### Problem statement
Look through the data below and show every line that includes "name".
+++ Data records +++
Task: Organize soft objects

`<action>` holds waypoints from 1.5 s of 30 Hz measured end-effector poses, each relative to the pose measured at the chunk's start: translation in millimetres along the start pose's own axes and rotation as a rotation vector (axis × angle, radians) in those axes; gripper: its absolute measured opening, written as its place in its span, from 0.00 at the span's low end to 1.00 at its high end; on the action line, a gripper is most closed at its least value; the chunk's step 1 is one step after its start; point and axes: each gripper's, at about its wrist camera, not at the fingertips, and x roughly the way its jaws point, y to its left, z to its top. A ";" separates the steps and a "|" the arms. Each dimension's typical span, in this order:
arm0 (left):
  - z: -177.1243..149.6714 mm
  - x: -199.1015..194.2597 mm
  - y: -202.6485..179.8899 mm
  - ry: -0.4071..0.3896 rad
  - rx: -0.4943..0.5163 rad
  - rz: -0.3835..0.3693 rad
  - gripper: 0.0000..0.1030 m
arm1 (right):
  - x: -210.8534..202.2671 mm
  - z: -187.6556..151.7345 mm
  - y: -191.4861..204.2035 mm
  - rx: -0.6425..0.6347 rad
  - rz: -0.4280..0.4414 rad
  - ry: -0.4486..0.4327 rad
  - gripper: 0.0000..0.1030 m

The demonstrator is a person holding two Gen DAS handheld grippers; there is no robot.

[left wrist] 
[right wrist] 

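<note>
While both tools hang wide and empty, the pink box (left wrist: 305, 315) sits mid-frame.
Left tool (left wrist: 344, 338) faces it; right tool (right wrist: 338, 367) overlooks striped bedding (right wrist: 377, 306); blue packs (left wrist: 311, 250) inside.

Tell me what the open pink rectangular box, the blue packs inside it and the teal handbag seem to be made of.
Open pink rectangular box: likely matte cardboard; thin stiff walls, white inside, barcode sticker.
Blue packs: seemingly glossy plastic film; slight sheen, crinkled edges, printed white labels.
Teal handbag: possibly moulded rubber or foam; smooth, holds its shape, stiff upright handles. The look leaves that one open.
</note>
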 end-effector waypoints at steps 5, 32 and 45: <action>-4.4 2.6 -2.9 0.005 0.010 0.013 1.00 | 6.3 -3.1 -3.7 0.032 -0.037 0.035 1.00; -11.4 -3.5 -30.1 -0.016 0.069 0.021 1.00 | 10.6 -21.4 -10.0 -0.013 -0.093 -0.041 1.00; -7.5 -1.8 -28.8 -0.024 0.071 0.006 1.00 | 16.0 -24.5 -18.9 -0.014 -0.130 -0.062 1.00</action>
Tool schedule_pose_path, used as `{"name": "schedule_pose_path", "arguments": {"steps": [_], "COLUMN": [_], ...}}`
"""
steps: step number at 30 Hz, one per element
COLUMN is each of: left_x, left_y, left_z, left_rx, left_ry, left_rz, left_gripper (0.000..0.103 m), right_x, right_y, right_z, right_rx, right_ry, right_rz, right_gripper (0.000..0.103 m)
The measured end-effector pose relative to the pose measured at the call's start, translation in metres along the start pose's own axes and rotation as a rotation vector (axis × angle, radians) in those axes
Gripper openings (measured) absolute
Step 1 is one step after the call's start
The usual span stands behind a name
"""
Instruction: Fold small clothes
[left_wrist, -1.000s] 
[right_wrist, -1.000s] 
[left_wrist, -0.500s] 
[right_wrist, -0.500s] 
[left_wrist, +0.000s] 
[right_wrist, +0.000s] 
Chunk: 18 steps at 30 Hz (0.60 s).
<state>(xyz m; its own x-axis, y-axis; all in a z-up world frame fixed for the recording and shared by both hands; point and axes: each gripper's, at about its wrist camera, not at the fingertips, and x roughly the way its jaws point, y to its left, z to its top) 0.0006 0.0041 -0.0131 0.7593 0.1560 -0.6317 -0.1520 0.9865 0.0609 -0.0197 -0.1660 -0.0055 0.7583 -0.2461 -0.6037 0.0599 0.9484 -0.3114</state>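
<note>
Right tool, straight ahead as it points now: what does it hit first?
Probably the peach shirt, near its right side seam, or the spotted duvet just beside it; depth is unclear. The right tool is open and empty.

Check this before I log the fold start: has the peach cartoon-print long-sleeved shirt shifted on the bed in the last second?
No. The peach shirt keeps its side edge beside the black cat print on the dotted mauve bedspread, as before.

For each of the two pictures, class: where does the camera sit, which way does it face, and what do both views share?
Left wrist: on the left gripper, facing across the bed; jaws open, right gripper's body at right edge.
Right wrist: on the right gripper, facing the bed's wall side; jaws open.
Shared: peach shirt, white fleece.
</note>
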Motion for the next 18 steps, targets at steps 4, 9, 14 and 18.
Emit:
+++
### Response below
Tool schedule_pose_path, used as `{"name": "schedule_pose_path", "arguments": {"steps": [_], "COLUMN": [_], ...}}`
The usual span stands behind a name

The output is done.